What needs to be done:
The answer should be the records below, word for word, with every image left out.

Stored items from a collection:

○ ○ ○ ○ ○ ○ ○

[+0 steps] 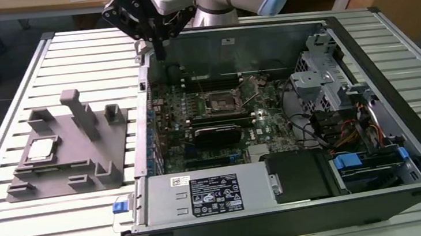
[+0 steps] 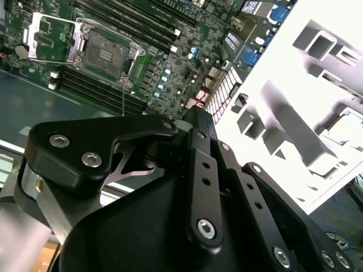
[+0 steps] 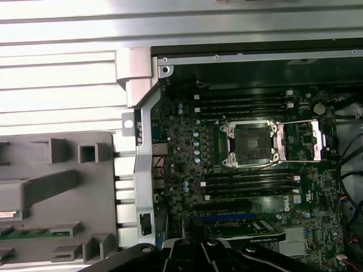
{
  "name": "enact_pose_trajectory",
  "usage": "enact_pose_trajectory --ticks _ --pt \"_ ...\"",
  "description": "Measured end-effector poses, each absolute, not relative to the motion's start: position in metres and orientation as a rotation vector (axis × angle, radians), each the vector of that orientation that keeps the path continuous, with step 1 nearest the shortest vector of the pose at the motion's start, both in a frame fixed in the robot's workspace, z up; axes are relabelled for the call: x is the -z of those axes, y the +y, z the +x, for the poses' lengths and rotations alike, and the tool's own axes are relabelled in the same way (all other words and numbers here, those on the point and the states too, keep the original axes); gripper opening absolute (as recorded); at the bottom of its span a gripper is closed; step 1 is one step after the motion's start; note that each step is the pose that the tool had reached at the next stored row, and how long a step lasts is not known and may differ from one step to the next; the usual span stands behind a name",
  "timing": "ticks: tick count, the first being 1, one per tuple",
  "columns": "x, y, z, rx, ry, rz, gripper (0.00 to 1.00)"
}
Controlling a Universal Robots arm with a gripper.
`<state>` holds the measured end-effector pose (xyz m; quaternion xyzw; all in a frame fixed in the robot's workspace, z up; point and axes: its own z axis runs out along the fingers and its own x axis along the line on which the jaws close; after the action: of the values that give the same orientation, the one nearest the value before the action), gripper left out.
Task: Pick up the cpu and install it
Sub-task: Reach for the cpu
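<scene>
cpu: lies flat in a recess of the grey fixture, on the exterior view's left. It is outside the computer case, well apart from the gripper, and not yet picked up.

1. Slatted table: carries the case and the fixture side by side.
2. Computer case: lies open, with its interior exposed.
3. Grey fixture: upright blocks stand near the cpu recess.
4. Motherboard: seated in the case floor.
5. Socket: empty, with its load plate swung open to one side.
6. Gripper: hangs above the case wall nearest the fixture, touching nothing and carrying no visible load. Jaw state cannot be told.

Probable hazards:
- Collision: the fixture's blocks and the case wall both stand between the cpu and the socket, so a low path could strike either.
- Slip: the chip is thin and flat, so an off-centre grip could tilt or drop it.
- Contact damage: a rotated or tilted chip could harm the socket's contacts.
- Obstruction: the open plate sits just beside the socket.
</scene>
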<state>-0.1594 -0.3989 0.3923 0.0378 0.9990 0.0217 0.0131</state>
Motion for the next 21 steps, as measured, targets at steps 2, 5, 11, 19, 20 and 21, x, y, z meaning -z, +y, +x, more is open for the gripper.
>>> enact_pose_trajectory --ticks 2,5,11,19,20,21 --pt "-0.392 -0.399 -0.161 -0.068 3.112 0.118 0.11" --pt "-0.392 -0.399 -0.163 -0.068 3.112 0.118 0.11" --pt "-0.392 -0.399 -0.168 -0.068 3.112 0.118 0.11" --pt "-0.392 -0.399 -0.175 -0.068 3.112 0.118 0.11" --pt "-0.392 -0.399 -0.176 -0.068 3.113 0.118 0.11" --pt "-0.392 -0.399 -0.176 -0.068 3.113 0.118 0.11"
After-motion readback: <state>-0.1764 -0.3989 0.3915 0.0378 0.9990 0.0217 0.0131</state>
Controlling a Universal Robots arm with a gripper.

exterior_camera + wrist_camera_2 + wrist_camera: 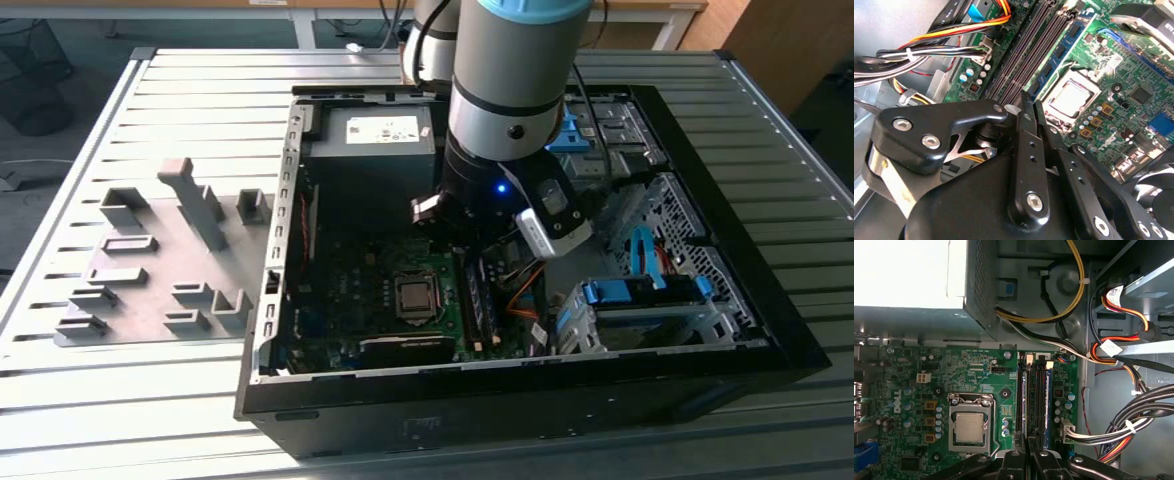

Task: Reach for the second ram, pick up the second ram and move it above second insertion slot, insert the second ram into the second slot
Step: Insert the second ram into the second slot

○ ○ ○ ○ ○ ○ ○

Response to the exercise:
[+0 steps] 
[+0 steps] 
[+0 steps] 
{
  "name": "enact_pose_trajectory",
  "usage": "enact_pose_trajectory --ticks _ --pt \"_ ...\"",
  "description": "Measured end-effector poses, each absolute, not relative to the motion's start: position in metres and orientation as a rotation vector (axis × angle, radians), each the vector of that orientation that keeps the path continuous, with step 1 nearest the shortest vector of the pose at the motion's start, both in a frame fixed in the robot's workspace, z up; axes are relabelled for the call: x is the -z of those axes, y the +y, z the +x, for the poses' lengths and rotations alike, and the tool's own axes are relabelled in the same way (all other words and numbers here, those on the point and the states too, keep the original axes); gripper opening absolute (as recorded); at the bottom of its span a gripper is closed; step 1 is one step after the motion's start; note that each step is the pose that the tool had reached at the next stored row, and how long a step lasts is not known and may differ from one step to the next; the usual span stands behind a name",
  "timing": "ticks: tick count, the first being 1, one per tuple",
  "columns": "x, y, z, rx, ry, rz, gripper (0.00 to 1.00)"
}
Controlling a Universal Robots arm with a gripper.
`<state>` holds the measured end-effector pose (xyz m; quaternion xyzw; all in a frame fixed in the robot's workspace, z up; point and axes: its own z axis runs out along the fingers and its own x axis along the line on which the jaws close; after the action: of the values that give the same orientation, the one nearest the value before the action), gripper left out.
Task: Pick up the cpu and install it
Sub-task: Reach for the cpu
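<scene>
cpu: lies flat in a recess of the grey fixture, on the exterior view's left. It is outside the computer case, well apart from the gripper, and not yet picked up.

1. Slatted table: carries the case and the fixture side by side.
2. Computer case: lies open, with its interior exposed.
3. Grey fixture: upright blocks stand near the cpu recess.
4. Motherboard: seated in the case floor.
5. Socket: empty, with its load plate swung open to one side.
6. Gripper: hangs above the case wall nearest the fixture, touching nothing and carrying no visible load. Jaw state cannot be told.

Probable hazards:
- Collision: the fixture's blocks and the case wall both stand between the cpu and the socket, so a low path could strike either.
- Slip: the chip is thin and flat, so an off-centre grip could tilt or drop it.
- Contact damage: a rotated or tilted chip could harm the socket's contacts.
- Obstruction: the open plate sits just beside the socket.
</scene>
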<state>-0.1594 -0.3989 0.3923 0.0378 0.9990 0.0217 0.0131</state>
Motion for the next 21 steps, as measured, targets at steps 2, 5, 11, 19, 20 and 21, x, y, z meaning -z, +y, +x, more is open for the gripper.
>>> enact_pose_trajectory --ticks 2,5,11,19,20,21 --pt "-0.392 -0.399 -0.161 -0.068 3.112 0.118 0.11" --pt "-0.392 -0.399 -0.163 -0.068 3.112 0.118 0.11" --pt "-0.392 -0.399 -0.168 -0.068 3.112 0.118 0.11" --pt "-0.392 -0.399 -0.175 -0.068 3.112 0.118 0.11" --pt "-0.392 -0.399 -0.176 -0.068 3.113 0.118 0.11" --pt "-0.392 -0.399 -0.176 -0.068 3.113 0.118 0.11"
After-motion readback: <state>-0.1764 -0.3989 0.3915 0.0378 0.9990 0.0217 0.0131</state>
Controlling a Universal Robots arm with a gripper.

exterior_camera + wrist_camera_2 + wrist_camera: 

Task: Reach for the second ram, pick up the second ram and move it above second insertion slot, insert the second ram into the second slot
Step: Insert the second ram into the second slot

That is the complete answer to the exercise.